■ **About this exercise**
Only one span of the listing below is wanted: the lines from the one with "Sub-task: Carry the" through the one with "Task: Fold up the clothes", reproduced exactly, both ends kept.

■ **Data**

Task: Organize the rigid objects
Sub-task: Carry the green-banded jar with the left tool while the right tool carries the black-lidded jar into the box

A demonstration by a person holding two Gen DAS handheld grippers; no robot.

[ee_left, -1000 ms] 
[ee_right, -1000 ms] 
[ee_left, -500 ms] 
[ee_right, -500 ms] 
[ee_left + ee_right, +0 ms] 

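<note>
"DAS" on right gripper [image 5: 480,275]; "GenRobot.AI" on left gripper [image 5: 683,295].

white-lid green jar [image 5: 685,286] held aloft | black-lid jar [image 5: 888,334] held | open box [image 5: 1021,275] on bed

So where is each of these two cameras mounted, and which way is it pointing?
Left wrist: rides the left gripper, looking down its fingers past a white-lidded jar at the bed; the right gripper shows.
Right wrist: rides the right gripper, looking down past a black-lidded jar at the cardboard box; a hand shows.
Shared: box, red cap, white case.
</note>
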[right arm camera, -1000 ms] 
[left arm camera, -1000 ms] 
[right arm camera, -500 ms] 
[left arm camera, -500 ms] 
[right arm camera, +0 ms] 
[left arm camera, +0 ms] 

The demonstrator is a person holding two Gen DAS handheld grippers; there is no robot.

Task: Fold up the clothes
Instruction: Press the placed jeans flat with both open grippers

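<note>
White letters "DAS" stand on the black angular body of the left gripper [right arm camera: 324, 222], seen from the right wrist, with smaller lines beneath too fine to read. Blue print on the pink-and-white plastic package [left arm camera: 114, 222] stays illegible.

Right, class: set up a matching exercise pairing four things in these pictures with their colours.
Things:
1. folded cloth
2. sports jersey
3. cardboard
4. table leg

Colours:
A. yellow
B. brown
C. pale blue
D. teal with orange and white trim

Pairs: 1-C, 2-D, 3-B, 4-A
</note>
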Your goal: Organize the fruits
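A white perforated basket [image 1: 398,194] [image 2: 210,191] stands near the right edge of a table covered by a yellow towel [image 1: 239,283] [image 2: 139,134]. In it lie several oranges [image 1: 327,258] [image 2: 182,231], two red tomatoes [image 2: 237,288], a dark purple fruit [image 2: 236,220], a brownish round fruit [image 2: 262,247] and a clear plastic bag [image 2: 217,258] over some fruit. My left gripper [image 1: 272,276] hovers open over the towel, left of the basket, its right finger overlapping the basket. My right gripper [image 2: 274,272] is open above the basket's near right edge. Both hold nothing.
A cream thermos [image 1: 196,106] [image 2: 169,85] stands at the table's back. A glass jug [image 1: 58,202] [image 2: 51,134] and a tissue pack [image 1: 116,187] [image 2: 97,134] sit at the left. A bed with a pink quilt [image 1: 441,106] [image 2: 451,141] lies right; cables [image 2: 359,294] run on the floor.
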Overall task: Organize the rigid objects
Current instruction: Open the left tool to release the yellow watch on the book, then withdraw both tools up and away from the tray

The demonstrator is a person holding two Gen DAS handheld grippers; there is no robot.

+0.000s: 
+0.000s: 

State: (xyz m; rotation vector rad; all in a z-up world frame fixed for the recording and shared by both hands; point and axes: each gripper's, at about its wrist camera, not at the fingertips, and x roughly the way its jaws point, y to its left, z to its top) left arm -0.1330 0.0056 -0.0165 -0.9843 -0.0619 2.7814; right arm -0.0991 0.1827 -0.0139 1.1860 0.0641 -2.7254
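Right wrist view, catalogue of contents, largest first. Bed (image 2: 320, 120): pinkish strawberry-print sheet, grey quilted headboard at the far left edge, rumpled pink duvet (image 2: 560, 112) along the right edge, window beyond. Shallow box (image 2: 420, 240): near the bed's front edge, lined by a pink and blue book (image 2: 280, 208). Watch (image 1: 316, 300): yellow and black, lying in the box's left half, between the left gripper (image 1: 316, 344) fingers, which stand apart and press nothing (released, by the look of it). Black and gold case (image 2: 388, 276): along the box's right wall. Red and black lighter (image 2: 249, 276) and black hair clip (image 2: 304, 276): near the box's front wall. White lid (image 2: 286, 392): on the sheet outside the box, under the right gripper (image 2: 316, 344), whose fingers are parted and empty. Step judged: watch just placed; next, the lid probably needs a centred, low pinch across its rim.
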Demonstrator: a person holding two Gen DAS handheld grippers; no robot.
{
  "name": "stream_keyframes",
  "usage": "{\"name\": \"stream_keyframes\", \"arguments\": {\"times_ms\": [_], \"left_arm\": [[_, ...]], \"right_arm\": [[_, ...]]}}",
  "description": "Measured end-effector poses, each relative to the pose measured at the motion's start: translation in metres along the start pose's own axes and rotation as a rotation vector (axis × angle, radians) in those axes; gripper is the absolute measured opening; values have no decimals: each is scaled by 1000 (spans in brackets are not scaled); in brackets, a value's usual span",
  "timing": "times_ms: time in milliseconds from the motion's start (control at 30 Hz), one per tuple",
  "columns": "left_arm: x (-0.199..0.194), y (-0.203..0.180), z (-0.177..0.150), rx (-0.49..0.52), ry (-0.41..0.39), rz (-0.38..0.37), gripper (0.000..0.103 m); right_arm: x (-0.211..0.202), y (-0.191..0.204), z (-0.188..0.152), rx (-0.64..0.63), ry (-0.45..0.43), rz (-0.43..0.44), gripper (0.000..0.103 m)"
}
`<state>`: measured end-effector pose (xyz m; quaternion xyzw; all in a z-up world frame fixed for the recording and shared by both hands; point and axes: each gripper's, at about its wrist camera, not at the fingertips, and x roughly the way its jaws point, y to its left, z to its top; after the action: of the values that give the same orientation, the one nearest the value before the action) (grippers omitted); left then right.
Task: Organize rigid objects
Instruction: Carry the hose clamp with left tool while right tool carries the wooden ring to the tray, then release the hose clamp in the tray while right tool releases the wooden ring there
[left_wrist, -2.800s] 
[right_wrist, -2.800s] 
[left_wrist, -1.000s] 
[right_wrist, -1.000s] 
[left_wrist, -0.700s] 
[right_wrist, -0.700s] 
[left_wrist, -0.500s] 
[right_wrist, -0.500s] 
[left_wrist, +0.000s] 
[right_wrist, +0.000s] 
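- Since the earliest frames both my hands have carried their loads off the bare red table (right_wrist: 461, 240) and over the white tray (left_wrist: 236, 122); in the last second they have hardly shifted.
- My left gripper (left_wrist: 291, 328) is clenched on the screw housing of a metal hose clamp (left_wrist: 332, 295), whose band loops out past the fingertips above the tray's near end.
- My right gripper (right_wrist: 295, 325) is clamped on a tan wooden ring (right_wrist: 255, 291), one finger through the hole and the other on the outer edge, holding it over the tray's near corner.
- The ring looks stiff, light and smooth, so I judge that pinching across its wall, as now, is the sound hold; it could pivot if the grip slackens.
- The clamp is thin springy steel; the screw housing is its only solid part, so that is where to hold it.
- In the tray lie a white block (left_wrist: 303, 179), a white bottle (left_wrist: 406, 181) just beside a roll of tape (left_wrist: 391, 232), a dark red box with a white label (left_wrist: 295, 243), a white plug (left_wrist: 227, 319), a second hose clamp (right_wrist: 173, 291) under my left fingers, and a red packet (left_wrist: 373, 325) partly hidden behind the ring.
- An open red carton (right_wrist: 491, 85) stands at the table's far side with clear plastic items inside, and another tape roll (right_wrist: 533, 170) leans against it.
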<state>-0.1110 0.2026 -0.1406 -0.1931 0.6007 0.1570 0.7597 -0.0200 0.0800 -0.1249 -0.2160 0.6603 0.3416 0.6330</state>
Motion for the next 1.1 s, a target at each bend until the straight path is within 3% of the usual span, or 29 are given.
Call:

■ **Your response**
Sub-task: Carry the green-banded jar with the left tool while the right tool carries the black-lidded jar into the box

A demonstration by a person holding two Gen DAS handheld grippers; no robot.

[ee_left, -1000 ms] 
[ee_right, -1000 ms] 
[ee_left, -500 ms] 
[ee_right, -500 ms] 
[ee_left + ee_right, +0 ms] 

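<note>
"DAS" on right gripper [image 5: 480,275]; "GenRobot.AI" on left gripper [image 5: 683,295].

white-lid green jar [image 5: 685,286] held aloft | black-lid jar [image 5: 888,334] held | open box [image 5: 1021,275] on bed

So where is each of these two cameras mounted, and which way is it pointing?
Left wrist: rides the left gripper, looking down its fingers past a white-lidded jar at the bed; the right gripper shows.
Right wrist: rides the right gripper, looking down past a black-lidded jar at the cardboard box; a hand shows.
Shared: box, red cap, white case.
</note>
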[right arm camera, -1000 ms] 
[left arm camera, -1000 ms] 
[right arm camera, -500 ms] 
[left arm camera, -500 ms] 
[right arm camera, +0 ms] 
[left arm camera, +0 ms] 

The demonstrator is a person holding two Gen DAS handheld grippers; there is no robot.

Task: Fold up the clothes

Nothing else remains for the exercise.